If you don’t have everything perfectly level, you get:
Also lots of Photoshoppery went into getting the colors and density to match from frame to frame. This one has been rotated and cropped to get it MORE level, but you can see between the oval of the fountain and the overall tilt, it wasn’t level and square enough.
And last but not least, another experiment with disjointed traffic flow around Dupont Circle.
Another part of this experiment was to see how Kodak Ektar 100 does with long night exposures. My previous (and still) favorite for night photos is Portra 160. While Ektar hasn’t dethroned Portra for this purpose, it proves it can stand on its own and I don’t need to carry multiple emulsions with me when I travel to cover every scenario. I can bring a few rolls of Portra 800 for when I need to shoot hand-held in low light, and the Ektar 100 for everything else.
I have eight of my color night photos up on the wall as part of a group show of large format photographs at the River Road Unitarian Church.

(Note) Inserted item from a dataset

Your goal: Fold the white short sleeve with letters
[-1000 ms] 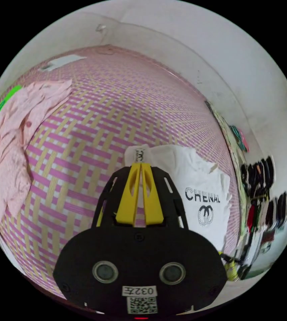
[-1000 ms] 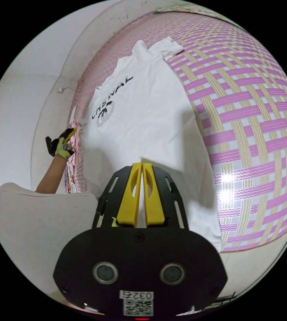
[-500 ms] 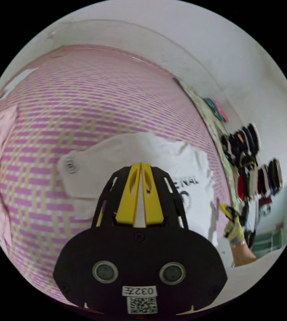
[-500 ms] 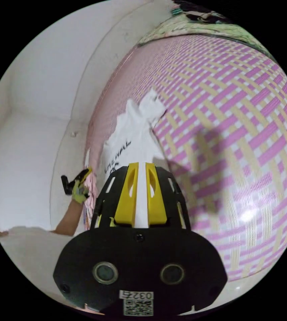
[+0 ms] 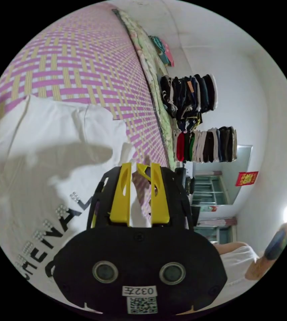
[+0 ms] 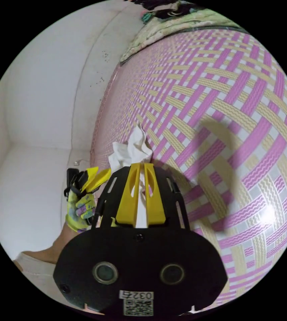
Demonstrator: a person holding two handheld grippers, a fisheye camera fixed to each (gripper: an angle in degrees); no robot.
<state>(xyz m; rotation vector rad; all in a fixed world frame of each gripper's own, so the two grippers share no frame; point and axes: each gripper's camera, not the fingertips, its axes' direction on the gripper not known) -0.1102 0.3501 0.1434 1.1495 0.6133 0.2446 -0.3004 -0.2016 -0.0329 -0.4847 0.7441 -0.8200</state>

The show will be hanging through Sunday May 4, when we (the four of us artists in the show) will have a take-down party from 3-5pm. If you can’t make it to the take-down party, feel free to drop by the church and ask to see the show any time during their operating hours:
In addition to the usual Sunday fellowship hours, the exhibit can be viewed Monday-Friday 10 am-4 pm in the Fellowship Hall, River Road Unitarian Universalist Congregation, 6301 River Road, Bethesda, MD. Please call the RRUUC office (301-229-0400) before going there to check that no conflicting activity is scheduled when you want to view the exhibit.